O conserto de pelo menos 30 ônibus e a entrega parcial dos novos equipamentos favoreceu um crescimento de 12% no número de viagens realizadas entre janeiro e junho deste ano em comparação com o mesmo período do ano passado. Também aumentou o percentual de percursos realizados em relação ao que estava previsto (veja quadro com as informações completas abaixo). Alguns dados compilados pela EPTC a pedido de Zero Hora excluem o mês de janeiro por ter sido o período em que houve a mudança de gestão. Até o ano passado, devido a problemas mecânicos que imobilizavam parte da frota, não se conseguia cumprir todos os deslocamentos programados, e três linhas chegaram a ser temporariamente operadas por outras empresas.
As 15 novas unidades favoreceram a diminuição da idade média da frota de 9,8 anos para 8,9 anos.
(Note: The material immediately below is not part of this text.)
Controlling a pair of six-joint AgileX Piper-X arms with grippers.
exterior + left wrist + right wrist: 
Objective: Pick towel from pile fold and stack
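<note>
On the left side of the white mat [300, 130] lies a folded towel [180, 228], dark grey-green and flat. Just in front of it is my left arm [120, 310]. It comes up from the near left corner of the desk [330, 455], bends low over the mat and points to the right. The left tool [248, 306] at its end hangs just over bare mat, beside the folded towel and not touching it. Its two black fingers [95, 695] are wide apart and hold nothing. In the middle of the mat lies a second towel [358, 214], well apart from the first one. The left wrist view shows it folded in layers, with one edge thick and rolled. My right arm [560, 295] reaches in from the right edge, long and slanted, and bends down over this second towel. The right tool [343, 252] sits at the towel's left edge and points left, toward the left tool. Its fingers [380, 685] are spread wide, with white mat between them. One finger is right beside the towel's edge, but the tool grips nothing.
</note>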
A cifra permanece acima da média nacional calculada em 6,3 anos no anuário de 2023 da Associação Nacional das Empresas de Transportes Urbanos (NTU), que traz informações do ano anterior. No começo de 2024, a prefeitura de Porto Alegre estendeu a vida útil dos ônibus de transporte urbano para até 15 anos no caso de veículos comuns e 16 anos para os articulados. A legislação anterior limitava a 12 e 13 anos, respectivamente. Entre os dias 8 e 9 de julho, dois coletivos da empresa pegaram fogo ao circular pela cidade.
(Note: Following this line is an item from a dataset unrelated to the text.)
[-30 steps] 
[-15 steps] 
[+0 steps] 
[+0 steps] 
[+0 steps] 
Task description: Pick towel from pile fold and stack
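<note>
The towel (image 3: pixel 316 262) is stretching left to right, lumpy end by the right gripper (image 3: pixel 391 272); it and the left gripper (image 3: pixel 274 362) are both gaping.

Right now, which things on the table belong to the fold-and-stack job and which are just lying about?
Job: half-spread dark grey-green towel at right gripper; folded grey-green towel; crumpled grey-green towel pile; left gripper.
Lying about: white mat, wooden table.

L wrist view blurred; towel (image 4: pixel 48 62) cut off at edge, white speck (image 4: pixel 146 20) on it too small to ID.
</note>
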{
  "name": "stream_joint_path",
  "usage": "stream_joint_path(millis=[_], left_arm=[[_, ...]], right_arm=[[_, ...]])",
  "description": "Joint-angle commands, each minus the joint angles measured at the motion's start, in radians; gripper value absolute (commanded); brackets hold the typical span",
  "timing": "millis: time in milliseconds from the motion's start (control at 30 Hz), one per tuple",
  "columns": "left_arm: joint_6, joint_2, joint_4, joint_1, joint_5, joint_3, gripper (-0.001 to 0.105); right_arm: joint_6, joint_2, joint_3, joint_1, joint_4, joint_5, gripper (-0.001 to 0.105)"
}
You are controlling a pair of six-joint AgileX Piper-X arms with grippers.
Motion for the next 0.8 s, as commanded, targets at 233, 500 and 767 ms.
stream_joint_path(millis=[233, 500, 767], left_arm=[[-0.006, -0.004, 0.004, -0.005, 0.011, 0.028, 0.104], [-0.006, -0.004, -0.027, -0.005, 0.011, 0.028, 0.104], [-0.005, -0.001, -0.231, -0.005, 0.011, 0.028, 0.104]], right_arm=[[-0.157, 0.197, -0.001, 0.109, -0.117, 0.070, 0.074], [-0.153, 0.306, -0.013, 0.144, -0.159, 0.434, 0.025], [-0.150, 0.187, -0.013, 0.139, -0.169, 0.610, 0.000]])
— Não houve uma mudança tão acentuada no perfil da frota ainda porque colocamos, até o momento, 15 veículos novos. Quando chegar a nova remessa, terá um impacto mais forte no usuário, que enxerga o seu dia a dia, não o sistema como um todo. Temos trabalhado muito em manutenção e limpeza, mas até o final do ano seremos uma empresa completamente diferente — garante o diretor da Carris, Octávio Bortoncello.
Conforme a nova Carris, que segue operando as mesmas 22 linhas anteriores à privatização, há previsão de se investir mais R$ 12,9 milhões na aquisição de outros 10 veículos nos próximos meses. A empresa estima que a idade média da frota deverá recuar para 4,9 anos em 2025.
— Uma frota mais nova é interessante, traz mais conforto, mas aumentar a frequência dos horários e reduzir a lotação dos veículos são coisas muito importantes para a percepção dos usuários — avalia o PhD em Transportes e diretor de Cidades da WRI Brasil, Luis Antonio Lindau.
Usuários esperam melhorias; empresa diz que encontrou situação "complexa"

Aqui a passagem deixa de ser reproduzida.